Subgroup analyses were performed with data from Seoul National University Bundang Hospital (n=395). The patients were grouped into those who agreed to participate in CR (CR enroller) and those who refused to participate in CR (CR non-enroller) during the education in the admission period. The differences between CR enroller and non-enroller in dichotomized CRBS subscales were analyzed using chi-square test. In addition, differences in CR attendance in the CR enrollers were tested using chi-square test in the dichotomized CRBS subscales.


A total of 552 patients were included in the analyses. They comprised 170 CR attenders and 382 CR non-attenders. Among the CR attenders, the median of the number of CR attendant was 2 (with range 1 to 33).

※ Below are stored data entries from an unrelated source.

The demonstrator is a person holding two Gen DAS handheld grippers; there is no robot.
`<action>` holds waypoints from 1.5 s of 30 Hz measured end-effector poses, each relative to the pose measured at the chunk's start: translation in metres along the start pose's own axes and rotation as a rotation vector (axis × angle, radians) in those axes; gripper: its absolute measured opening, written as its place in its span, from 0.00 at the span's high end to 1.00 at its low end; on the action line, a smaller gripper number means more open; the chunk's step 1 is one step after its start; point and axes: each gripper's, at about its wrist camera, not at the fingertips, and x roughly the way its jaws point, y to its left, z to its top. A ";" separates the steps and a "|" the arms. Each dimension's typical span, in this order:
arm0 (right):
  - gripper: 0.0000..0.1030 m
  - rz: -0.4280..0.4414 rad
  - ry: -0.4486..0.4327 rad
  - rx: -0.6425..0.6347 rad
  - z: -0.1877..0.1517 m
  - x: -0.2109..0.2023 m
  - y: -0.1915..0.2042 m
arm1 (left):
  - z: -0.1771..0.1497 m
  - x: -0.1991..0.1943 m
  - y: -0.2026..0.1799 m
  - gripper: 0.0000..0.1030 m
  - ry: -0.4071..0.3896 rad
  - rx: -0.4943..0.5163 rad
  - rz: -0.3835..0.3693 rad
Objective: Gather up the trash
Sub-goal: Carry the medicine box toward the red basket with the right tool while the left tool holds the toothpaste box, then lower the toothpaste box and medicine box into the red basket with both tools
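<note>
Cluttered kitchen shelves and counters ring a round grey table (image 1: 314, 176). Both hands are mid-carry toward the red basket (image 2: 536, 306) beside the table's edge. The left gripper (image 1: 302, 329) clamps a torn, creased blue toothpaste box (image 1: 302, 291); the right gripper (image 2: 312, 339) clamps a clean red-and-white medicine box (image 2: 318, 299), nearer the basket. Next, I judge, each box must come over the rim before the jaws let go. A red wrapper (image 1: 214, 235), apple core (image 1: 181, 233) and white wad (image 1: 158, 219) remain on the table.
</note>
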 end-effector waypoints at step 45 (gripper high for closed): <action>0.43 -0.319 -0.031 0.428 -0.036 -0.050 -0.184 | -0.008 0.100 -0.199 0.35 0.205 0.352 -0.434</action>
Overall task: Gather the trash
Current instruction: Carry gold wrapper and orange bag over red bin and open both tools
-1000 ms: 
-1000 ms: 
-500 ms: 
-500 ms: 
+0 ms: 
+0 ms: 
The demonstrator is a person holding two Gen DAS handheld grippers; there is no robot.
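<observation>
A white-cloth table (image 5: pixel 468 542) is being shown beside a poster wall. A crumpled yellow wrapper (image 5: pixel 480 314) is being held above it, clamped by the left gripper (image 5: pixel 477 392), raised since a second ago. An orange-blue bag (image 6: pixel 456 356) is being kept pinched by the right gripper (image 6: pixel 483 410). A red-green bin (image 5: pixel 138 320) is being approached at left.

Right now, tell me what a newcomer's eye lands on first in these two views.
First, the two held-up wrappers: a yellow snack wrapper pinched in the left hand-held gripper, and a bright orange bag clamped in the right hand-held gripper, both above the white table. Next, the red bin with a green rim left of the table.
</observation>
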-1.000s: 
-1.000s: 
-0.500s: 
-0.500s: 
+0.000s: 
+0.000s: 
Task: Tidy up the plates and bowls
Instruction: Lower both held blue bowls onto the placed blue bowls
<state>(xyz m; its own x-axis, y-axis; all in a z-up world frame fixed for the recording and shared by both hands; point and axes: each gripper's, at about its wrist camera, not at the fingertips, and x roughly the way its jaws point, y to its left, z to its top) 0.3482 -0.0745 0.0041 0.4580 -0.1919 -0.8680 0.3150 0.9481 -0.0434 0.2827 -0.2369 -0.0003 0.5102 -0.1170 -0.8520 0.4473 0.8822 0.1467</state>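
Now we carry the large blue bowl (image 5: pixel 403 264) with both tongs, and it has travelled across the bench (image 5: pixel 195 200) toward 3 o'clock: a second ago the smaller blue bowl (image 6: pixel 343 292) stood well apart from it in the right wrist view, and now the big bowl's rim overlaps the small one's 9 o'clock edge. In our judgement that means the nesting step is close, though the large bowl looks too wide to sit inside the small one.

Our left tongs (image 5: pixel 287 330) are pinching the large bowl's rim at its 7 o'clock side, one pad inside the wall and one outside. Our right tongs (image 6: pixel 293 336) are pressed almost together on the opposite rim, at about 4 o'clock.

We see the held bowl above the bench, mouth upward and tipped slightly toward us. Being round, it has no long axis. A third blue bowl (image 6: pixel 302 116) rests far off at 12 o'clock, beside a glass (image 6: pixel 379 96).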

A total of 395 patients among the 552 patients were underwent further analyses with the data of both enrollment and participation to the CR. They comprised 112 CR non-enrollers and 283 CR enrollers. A total of 138 patients participated CR among the 283 CR enrollers. The CR participation rate was 35% (138 of the 395), 23% (11 of 48), 14% (6 of 44) and 23% (15 of 66) in Seoul National University Bundang Hospital, Kangwon National University Hospital, Chungnam National University Hospital, and Asan Medical Center respectively. The CR participation rate in four hospital was 31% (170 of the 552). In Seoul National University Bundang Hospital, CR enrollment rate was 72% (283 of the 395). The actual participation rate among patients who enrolled to CR was 49% (138 of the 283).
CR attenders had lower mean age, higher educational level, higher employment rate and fewer past history of hypertension compared to CR non-attenders (p<0.001, p=0.005, p=0.018, and p<0.001, respectively) (Table 1).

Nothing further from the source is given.